:: Problem requirements ::
Reproduce exactly, from the data that follows, the line with "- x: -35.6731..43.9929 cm", the line with "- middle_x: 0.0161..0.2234", and every line that lies between them.

*** Raw data Section Begins ***

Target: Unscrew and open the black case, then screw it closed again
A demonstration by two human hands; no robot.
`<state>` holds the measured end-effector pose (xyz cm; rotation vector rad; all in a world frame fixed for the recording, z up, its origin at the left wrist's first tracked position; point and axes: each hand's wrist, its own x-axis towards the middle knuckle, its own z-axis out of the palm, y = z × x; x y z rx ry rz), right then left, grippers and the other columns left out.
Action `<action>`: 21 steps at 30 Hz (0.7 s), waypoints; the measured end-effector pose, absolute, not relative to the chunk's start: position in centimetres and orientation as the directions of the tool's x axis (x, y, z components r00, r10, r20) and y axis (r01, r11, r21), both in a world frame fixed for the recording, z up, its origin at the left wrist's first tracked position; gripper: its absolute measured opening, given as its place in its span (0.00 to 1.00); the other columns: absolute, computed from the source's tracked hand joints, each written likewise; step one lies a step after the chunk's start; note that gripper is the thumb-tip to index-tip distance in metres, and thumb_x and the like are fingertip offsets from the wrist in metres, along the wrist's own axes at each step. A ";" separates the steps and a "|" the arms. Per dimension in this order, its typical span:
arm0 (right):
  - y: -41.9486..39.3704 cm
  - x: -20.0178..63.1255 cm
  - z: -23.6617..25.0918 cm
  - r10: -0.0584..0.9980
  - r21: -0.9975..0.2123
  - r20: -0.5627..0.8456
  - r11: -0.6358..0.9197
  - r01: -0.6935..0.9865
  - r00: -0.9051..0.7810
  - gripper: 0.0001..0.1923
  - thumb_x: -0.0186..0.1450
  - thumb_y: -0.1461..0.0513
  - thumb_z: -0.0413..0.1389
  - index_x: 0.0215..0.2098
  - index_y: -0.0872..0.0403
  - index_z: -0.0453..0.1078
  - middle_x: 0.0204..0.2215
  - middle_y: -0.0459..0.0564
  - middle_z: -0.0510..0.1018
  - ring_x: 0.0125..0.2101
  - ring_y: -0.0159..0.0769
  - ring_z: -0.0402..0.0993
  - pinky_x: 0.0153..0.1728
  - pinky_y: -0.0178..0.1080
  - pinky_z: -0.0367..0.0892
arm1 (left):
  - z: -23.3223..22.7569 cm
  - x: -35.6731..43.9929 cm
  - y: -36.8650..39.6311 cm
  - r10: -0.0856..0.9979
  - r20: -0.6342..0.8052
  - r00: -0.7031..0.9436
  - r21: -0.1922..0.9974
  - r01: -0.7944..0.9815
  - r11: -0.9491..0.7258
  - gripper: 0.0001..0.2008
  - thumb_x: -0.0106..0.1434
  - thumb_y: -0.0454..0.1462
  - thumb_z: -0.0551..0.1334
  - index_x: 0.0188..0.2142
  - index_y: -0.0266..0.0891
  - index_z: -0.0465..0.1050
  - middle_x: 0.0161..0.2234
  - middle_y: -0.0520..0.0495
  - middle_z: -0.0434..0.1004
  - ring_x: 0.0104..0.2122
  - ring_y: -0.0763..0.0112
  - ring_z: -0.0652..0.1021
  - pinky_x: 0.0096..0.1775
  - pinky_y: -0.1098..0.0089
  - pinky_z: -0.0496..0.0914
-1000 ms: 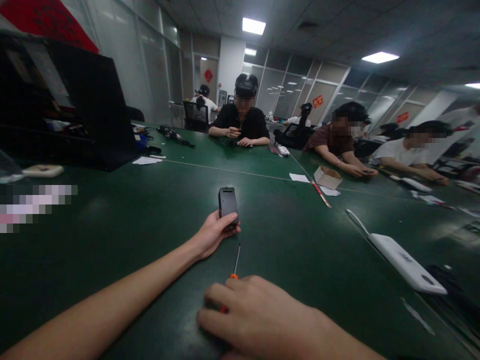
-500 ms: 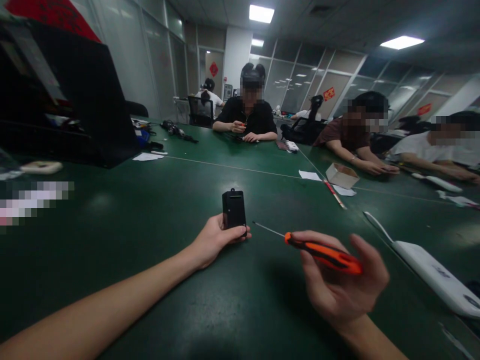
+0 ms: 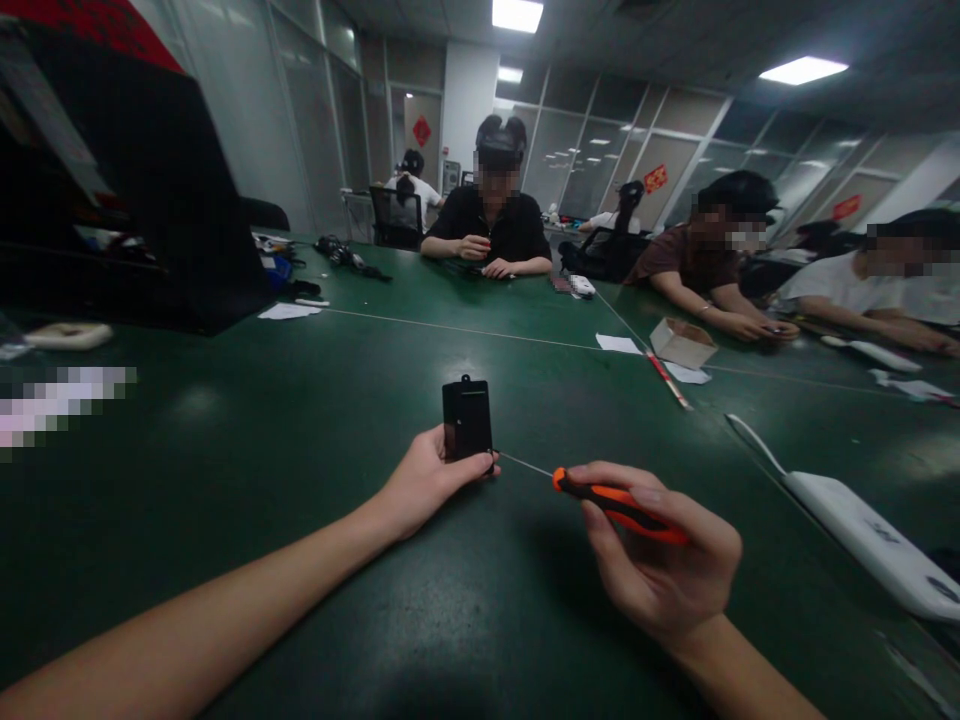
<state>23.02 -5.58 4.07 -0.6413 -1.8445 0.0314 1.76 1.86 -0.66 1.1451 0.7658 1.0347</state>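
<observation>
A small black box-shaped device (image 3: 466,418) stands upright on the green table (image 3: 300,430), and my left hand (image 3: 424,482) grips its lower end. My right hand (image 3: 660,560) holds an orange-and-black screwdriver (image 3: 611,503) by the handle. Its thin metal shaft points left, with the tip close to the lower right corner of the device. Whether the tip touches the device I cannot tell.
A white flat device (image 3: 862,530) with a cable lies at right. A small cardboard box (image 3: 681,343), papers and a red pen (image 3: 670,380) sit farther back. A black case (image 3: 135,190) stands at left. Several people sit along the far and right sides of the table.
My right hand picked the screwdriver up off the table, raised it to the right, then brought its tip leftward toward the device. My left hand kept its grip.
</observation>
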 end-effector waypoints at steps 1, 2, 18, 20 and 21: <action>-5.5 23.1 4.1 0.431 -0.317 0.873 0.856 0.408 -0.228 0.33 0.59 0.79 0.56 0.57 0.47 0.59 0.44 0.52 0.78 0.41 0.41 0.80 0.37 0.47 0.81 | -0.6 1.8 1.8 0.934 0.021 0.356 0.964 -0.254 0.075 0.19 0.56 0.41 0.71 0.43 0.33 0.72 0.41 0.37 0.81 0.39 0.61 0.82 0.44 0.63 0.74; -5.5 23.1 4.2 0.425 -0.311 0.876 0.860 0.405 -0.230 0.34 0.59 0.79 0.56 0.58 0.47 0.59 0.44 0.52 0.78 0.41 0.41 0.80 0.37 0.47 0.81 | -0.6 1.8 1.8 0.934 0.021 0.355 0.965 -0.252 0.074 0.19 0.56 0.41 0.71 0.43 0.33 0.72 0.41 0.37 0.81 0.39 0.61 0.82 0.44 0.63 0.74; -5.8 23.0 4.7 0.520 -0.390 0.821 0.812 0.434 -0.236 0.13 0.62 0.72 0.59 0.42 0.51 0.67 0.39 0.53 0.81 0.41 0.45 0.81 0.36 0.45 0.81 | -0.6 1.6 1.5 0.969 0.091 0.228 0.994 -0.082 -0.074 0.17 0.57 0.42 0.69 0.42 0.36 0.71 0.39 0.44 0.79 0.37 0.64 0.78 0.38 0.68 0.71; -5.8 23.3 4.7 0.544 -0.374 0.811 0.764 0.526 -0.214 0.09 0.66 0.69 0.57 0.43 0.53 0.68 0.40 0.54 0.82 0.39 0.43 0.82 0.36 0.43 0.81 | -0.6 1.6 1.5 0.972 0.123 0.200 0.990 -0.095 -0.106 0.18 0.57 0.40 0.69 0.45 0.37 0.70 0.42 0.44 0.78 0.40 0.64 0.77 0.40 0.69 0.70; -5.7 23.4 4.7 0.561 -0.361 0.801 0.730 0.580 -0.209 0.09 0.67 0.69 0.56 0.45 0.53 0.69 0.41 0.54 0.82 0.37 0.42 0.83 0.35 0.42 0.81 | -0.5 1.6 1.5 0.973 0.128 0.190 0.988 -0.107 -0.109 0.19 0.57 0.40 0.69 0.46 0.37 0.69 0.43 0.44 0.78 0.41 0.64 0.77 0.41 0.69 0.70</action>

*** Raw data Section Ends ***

:: Exercise solution ::
  - x: -35.6731..43.9929 cm
  - y: -36.8650..39.6311 cm
  - r10: -0.0856..0.9979
  - r20: -0.6342..0.8052
  - r00: -0.7031..0.9436
  - r21: -0.1922..0.9974
  - r01: -0.7944..0.9815
  - r11: -0.9491..0.7258
  - gripper: 0.0001..0.2008
  - thumb_x: -0.0106..0.1434
  - thumb_y: -0.0454..0.1462
  - thumb_z: -0.0551..0.1334
  - index_x: 0.0188..0.2142
  - index_y: -0.0266..0.0891
  - index_z: -0.0465..0.1050
  - middle_x: 0.0161..0.2234

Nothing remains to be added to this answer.